Quale momento? Quello della fine? Norma si sentì perduta. Ecco, lui li aveva riuniti tutti lì per fare quella cosa da psicopatici di guardare in faccia il nemico mentre prende coscienza della sconfitta e poi muore? Era giunta la fine per lei e per i suoi figli? Cercò Gabriele, che stava in un angolo in silenzio.

Perdonami, Gabriele. Te l’ho chiesto tante volte, negli ultimi giorni, questa è l’ultima. È finita.

Mavalà. È tutto a posto, Norma. Andrà tutto bene, come ha detto Sam.

Come fai a saperlo?

Lo so. L’ho capito nello stesso modo che ho usato per credere alla tua storia incredibile, con l’istinto.

Certo che lei era proprio la più negata di tutta la combriccola. Tutti capivano più di lei, tutti meglio di lei, anche i bambini piccoli. E ora anche Gabriele si metteva a leggere nel pensiero. Più che stupita, Norma si sentiva depressa. “Hai comunicato con il pensiero, lo sai?”

“Non me n’ero accorto.” Rispose Gabriele. “Però so che questa non è la nostra fine, ma la sua.”

“Ludovico, Samuele, sarete voi a scegliere i nuovi controllori.” Disse Sebastiano. “Non subito, ovviamente. Quando sarete pronto. Siete gli ultimi, a parte vostra madre, che non è molto affidabile, e Gabriele, il primo dei nuovi controllori. Mi sono permesso di sceglierlo io, ma solo perché vi protegga.”

“Da chi e cosa ci deve proteggere, se tu stai morendo?” chiese Ludovico, che da sempre stupiva Norma per il suo cuore nero.

“Dovrei dire da quelli come me, ma davvero non saprei da cosa o chi. Ma so che quelli come me arrivano sempre e un aiuto vi serve. Volevo essere diverso, poi la vita mi ha distratto. Voi non distraetevi mai.”

Sebastiano, prima di morire, si alzò su un fianco e baciò Samuele sulla testa. Poi allungò la mano verso Ludovico, che non fece una mossa.

Ludovico avrebbe preso il posto di Sebastiano e Samuele quello del suo Belzebù. O viceversa. Forse c’era stata un’innocenza in quell’uomo che stava morendo, anzi di certo c’era stata. Era stato come Samuele, o Ludovico, e poi era diventato un altro. Norma avrebbe vigilato sui suoi figli, perché l’innocenza è qualcosa che si perde. Comunque l’avrebbero persa lo stesso.

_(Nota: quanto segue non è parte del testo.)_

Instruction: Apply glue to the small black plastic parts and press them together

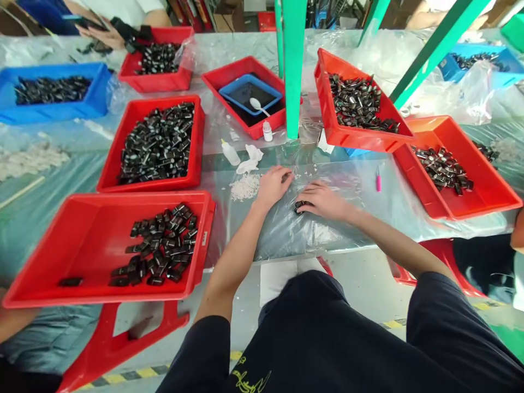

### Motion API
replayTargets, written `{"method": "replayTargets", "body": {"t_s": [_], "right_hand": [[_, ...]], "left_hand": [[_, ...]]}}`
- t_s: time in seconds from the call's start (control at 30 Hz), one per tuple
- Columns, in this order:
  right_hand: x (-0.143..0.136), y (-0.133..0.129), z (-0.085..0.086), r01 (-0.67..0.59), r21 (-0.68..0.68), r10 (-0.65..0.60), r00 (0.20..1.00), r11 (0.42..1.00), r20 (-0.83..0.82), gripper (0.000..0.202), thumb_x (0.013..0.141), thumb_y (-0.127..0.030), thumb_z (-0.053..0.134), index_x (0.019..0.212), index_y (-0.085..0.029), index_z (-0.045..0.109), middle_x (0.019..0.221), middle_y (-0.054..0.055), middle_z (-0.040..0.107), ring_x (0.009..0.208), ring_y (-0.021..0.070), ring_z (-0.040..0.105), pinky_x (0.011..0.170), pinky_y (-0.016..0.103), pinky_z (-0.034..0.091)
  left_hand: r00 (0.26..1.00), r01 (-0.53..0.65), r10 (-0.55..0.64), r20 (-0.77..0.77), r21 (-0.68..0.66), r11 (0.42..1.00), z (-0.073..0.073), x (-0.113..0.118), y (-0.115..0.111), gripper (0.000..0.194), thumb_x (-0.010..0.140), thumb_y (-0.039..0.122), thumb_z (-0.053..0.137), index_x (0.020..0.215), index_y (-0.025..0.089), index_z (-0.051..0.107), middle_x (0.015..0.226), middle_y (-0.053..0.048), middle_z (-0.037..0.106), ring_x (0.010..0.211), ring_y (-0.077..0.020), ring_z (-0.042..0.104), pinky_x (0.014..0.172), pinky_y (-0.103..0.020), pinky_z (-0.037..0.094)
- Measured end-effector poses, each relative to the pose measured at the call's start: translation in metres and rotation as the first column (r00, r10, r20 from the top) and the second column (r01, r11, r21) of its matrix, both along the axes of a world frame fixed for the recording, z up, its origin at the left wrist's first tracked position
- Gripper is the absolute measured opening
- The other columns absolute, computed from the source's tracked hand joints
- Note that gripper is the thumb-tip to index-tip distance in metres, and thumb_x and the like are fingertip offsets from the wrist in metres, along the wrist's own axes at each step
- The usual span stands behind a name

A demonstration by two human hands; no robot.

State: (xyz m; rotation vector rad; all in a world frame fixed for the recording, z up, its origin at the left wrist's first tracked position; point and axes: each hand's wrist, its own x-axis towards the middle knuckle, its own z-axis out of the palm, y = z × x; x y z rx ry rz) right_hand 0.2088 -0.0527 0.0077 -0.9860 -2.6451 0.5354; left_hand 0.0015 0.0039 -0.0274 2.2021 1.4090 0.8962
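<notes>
My left hand is on the plastic-covered table, its fingers curled round a small dark part that shows only in part. Just right of it, my right hand closes over small black glossy parts, partly hidden under the fingers. A pile of tiny white pieces lies left of my left hand, and a few more are scattered beyond the fingertips. Crumpled white tissue and a small squeeze bottle lie behind the pile. A pink-handled pick rests to the right.
Red bins of black parts stand left, one in front and one behind. More stand right, one tilted against a lower one. A green post rises ahead, beside a blue tray with a spoon. Other people sit nearby.
</notes>
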Motion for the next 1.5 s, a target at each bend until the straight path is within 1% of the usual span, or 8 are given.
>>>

Prima di morire, Sebastiano disse una sola parola: “Essem.”

In latino è la prima persona del congiuntivo imperfetto, che io fossi, ma traduce anche il condizionale presente, io sarei. Il condizionale in latino non esiste. Strano che non esista. È il tempo dell’eventualità, del rimpianto, dello sbaglio, ma anche della speranza. Aveva ucciso un bambino, ma ora voleva cambiare, e stava cambiando. Io sarei. E più che il dolore per i suoi omicidi su larga scala, è stata un’unica morte a cambiarlo. È stato Essem. 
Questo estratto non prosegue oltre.